DATA BELOW

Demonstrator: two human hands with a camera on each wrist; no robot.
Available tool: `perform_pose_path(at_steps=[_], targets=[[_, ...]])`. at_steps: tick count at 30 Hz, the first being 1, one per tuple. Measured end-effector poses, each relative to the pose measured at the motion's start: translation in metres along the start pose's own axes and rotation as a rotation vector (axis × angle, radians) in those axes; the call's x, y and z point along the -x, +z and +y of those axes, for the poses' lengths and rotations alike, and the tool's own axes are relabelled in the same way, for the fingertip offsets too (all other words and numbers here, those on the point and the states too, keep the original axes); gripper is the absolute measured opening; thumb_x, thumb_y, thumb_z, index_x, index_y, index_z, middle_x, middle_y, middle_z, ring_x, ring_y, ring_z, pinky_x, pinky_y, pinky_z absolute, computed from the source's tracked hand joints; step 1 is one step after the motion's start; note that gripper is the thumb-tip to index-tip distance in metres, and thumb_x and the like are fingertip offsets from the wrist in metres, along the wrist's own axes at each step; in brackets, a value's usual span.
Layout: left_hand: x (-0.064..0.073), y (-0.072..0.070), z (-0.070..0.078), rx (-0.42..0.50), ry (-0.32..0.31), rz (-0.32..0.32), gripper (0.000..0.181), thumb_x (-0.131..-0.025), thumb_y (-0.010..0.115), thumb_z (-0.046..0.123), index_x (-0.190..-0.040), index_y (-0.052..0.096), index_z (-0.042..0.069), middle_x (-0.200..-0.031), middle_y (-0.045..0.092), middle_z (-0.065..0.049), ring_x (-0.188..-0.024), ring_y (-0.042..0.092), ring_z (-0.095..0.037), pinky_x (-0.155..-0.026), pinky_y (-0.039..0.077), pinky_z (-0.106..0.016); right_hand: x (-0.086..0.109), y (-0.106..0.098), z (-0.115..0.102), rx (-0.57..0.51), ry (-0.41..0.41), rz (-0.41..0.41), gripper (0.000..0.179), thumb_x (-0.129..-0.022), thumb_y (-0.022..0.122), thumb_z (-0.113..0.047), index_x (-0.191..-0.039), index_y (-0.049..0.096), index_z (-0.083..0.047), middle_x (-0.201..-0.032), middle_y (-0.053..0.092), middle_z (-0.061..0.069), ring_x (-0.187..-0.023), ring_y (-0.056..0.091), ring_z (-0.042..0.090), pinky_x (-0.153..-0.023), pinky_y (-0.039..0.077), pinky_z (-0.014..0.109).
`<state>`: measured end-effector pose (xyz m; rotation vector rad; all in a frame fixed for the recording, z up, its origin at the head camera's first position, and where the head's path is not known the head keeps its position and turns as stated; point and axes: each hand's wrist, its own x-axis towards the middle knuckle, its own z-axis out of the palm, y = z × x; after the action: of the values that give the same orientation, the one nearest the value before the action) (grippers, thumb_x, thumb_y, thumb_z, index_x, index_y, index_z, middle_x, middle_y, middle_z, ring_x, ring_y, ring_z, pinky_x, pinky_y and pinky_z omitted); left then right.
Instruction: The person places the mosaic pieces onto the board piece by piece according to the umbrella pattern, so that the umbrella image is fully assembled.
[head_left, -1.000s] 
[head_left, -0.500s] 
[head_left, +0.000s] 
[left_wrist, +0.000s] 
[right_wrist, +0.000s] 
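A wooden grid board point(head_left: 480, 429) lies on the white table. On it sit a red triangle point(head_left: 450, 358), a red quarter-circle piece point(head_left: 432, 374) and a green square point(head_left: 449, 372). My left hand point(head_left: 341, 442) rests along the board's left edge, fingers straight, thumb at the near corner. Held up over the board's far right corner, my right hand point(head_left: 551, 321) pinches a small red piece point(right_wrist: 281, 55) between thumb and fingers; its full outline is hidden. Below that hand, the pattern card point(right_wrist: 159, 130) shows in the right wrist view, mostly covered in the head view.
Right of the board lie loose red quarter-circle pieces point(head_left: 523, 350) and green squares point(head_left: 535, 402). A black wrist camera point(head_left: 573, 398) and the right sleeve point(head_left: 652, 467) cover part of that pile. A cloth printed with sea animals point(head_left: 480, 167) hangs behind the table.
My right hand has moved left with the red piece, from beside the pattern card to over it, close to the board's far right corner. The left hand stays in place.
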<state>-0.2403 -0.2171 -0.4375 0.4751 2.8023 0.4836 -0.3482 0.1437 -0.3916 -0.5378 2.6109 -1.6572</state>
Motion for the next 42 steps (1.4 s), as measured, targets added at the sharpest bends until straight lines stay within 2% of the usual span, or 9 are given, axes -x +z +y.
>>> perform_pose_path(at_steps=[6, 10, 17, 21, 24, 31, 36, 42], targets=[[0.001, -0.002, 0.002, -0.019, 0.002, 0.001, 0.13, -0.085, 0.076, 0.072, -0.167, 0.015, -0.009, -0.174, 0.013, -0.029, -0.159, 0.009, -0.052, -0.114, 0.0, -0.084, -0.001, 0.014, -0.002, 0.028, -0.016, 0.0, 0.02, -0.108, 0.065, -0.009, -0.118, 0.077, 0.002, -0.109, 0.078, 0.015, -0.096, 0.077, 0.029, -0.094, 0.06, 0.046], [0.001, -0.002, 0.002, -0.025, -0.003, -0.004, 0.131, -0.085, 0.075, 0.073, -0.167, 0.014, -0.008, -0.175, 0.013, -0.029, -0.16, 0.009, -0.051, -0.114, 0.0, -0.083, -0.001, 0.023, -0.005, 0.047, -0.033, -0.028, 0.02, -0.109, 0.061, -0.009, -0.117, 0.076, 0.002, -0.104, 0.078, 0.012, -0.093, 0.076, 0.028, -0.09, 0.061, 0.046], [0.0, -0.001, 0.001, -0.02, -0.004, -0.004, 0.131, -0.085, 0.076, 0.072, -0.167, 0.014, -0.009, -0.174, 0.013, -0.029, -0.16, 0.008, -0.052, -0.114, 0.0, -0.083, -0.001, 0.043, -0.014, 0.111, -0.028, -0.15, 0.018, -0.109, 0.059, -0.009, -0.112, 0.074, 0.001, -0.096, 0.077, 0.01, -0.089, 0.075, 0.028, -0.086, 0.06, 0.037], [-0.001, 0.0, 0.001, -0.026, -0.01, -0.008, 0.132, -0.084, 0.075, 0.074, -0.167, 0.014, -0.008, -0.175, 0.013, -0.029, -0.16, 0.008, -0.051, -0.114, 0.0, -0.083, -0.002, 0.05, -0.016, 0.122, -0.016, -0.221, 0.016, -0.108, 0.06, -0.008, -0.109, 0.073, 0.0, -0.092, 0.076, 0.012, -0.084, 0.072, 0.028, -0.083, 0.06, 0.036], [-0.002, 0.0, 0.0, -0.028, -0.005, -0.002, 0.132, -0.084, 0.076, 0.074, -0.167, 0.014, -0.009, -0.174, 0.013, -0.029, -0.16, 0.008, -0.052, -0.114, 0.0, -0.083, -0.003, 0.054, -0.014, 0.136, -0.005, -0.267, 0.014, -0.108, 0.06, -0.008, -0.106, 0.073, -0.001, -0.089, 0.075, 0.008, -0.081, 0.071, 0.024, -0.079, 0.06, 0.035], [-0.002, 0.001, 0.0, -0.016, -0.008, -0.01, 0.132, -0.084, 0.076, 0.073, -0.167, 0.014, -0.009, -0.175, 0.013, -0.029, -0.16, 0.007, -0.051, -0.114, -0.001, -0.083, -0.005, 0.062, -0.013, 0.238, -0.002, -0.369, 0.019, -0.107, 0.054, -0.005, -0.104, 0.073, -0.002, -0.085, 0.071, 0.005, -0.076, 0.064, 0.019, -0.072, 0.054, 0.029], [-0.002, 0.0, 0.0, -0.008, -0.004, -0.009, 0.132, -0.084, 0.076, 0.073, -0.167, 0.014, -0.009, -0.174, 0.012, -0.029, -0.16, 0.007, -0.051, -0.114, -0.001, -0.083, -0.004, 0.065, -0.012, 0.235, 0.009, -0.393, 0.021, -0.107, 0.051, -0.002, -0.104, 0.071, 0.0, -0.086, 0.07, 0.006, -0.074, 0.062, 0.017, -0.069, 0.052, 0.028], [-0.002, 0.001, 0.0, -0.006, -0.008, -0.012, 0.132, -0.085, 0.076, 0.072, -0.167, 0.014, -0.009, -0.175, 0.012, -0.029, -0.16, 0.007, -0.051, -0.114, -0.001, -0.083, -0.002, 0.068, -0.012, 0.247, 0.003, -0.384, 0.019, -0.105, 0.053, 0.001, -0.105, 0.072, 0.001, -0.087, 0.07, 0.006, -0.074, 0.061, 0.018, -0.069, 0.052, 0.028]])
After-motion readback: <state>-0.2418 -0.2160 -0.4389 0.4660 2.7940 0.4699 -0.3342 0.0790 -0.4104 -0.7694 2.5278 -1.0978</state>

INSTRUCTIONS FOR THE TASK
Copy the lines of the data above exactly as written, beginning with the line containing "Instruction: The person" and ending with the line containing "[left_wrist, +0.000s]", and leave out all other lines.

EXERCISE RESPONSE
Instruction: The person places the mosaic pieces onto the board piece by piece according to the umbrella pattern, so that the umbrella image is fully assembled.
[head_left, -1.000s] 
[head_left, -0.500s] 
[head_left, +0.000s] 
[left_wrist, +0.000s] 

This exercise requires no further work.